Valkenburg did not start her degree in Education and Child Studies at Leiden University until she was thirty. Yet she graduated cum laude just 2 years later. Subsequently in 1995 she gained her doctorate cum laude from Leiden University as well. Since then she has worked at the University of Amsterdam where she was appointed professor of Youth and Media in 1998.
In the twelve years since her appointment, Valkenburg has expanded her research group from 1 person (herself) to 22 researchers using just externally acquired funding. Her research centre CCAM - Center of Research on Children, Adolescents, and the Media - is the largest of its kind in the world. In 2011, the Faculty of Social and Behavioural Sciences of the University of Amsterdam appointed Patti Valkenburg as Distinguished Research Professor in view of her exceptional research qualities.
Prof. E.P. (Erik) Verlinde
Verlinde (1962) is a theoretical physicist at the University of Amsterdam, where he investigates the building blocks of the universe. He is an internationally celebrated expert on the string theory, a theory that unifies gravity and quantum mechanics. The referees describe Verlinde as creative, ingenious and ambitious.

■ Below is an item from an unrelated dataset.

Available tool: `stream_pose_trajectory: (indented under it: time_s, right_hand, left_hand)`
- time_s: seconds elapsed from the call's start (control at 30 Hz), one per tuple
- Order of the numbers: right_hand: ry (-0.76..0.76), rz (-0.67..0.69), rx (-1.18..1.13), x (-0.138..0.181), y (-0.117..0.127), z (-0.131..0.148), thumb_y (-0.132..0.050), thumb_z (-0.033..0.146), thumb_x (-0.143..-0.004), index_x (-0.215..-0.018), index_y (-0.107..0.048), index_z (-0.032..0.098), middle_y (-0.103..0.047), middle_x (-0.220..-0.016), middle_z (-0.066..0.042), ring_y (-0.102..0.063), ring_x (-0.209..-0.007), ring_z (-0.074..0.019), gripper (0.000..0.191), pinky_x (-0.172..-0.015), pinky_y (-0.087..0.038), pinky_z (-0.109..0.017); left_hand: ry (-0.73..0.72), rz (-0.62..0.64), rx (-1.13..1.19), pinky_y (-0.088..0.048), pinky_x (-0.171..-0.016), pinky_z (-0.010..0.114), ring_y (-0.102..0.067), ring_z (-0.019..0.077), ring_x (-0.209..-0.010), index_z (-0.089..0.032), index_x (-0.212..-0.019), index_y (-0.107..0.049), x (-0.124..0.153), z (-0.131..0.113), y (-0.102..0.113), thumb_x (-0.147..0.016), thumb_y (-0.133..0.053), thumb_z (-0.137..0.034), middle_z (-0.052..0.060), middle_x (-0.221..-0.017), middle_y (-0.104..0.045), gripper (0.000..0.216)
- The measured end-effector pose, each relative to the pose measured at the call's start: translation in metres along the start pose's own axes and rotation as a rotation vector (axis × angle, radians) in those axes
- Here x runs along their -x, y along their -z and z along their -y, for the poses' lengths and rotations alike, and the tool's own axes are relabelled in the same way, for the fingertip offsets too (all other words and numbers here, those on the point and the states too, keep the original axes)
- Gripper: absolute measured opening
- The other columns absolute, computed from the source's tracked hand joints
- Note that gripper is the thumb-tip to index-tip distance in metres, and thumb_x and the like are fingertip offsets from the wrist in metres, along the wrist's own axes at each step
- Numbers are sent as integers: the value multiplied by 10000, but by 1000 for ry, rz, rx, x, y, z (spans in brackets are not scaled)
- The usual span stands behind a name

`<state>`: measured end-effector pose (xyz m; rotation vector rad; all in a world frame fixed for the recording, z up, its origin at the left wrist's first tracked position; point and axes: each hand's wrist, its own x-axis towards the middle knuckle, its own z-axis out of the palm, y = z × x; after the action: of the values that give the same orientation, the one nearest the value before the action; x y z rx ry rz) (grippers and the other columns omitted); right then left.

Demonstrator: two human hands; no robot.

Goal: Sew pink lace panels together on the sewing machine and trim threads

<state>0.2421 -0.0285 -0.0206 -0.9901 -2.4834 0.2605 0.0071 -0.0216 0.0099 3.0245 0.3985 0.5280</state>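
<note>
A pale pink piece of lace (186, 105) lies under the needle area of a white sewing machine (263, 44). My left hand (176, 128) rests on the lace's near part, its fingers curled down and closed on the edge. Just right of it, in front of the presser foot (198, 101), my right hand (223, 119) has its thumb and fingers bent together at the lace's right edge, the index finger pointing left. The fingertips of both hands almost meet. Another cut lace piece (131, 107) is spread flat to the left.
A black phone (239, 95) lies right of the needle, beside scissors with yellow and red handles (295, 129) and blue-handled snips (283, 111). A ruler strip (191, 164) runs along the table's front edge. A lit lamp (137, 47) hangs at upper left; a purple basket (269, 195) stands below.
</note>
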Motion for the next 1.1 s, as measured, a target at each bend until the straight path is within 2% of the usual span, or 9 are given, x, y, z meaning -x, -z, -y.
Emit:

Verlinde has four major breakthroughs to his name. As a young PhD student he achieved world fame with his Verlinde formula that is now widely used by mathematicians and physicists. Together with his twin brother Herman, and Edward Witten and Robbert Dijkgraaf, Verlinde formulated the Witten-Dijkgraaf-Verlinde-Verlinde equations. These are used by string theoreticians in their calculations. In 2000, Verlinde developed the Cardy-Verlinde formula and recently he was in the spotlight with his theory to explain gravity. Verlinde proposes that gravity is not a fundamental force but rather an amalgamation of other forces. If Verlinde’s gravitational theory is correct, then that will have huge consequences for how we think about the universe and its evolution.
Erik Verlinde studied physics at the University of Utrecht. He did his PhD in the Utrecht group of Bernard de Wit and Nobel Prize winner Gerard 't Hooft. After gaining his PhD in 1988 Verlinde spent several years in Princeton, the top institute in his field. In 1993, Verlinde accepted a tenured position at CERN and in 1996 Utrecht University appointed him as professor of Physics. In 1999, he was also awarded a professorship at Princeton University. Since 2003, Verlinde has been professor of Physics at the University of Amsterdam.
About the Spinoza Prizes
The NWO Spinoza Prize has been awarded since 1995. The awards are made on the basis of nominations. Those allowed to make nominations are the principals of universities, and the chairs of the departments of Literature and Physics of the Royal Netherlands Academy of Arts and Sciences (KNAW), the advisory councils of the KNAW, the Netherlands Academy of Technology and Innovation, the Dutch National Network of Female Professors and the NWO Divisional Boards. The official presentation of the monetary prize and Spinoza statuette will take place in the autumn.
The Netherlands Organisation for Scientific Research (NWO) is the independent Dutch science funding body and its mission is to facilitate excellent scientific research in the Netherlands by means of national competition. Each year NWO spends more than 700 million euros on grants for top research and top researchers, on innovative instruments and equipment, and on institutes where top research is performed. NWO funds the research of more than 5300 talented researchers at universities and institutes. Independent experts select proposals by means of a peer review system. NWO facilitates the transfer of knowledge to society.